Serving the Flathead Valley & Montana since 2006. A reality based independent journal of observation & analysis. © James Conner.

 

4 January 2014

Predicted “Polar Vortex” scares bejesus out of weather wussies

I grew up in northern Minnesota, where winter temperatures often dropped to minus 30°F, minus 40°F, and lower. I still remember a night in February that was minus 48°F when Nancy finished a performance at a coffeehouse, and we were more than a little worried that the cold might crack her guitar before we got it home. The guitar survived intact.

I don’t miss weather that cold. It was inconvenient — cars barely started, frozen tires thumped and bumped, and fuel oil bills were sky high — but it wasn’t dangerous for the prepared. When cold weather was forecast, we pulled on an extra sweater, plugged-in the car, and stayed warm.

We never trembled in fear that a polar vortex would swoop down from the north pole, freeze drying everything in its path, threatening the very existence of civilization.

But today’s weather wussies do. Here’s a paragraph from a Huffington Post story alerting Americans to a cold snap:

The temperature predictions are startling: 25 below zero in Fargo, N.D., minus 31 in International Falls, Minn., and 15 below in Indianapolis and Chicago. At those temperatures, exposed skin can get frostbitten in minutes and hypothermia can quickly set in because wind chills could hit 50, 60 or even 70 below zero.

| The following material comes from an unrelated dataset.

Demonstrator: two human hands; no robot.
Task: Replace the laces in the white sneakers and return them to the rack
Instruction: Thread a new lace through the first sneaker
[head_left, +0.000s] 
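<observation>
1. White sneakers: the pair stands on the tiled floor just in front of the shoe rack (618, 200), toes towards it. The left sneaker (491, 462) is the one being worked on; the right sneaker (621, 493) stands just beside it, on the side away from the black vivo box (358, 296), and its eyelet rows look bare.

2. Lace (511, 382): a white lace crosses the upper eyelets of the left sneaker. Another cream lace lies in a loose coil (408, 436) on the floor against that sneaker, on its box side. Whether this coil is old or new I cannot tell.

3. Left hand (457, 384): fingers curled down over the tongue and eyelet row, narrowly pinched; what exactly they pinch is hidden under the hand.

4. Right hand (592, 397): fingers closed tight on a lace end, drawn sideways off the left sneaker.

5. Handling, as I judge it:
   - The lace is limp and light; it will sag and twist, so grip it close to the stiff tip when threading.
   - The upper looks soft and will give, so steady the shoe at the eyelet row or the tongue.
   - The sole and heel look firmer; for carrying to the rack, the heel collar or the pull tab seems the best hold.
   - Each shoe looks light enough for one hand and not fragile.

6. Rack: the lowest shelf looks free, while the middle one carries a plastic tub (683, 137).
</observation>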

Come on. Those are global warming temperatures to those of us who experienced minus 48°F in our youth. They’re startling only to the weather wussies below the Mason-Dixon line, the sun-baked and half-baked who define a cold snap as temperatures below 60°F, and who lunge for the Southern Comfort, the grog serving as human anti-freeze in the land of cotton (and cottonmouths), at the first hint they might have to use their air conditioners as heat pumps.

Get a grip. When the weatherman forecasts cold, don’t throw up your hands in despair — just stay cool, throw another log on the fire, and enjoy a hot buttered rum.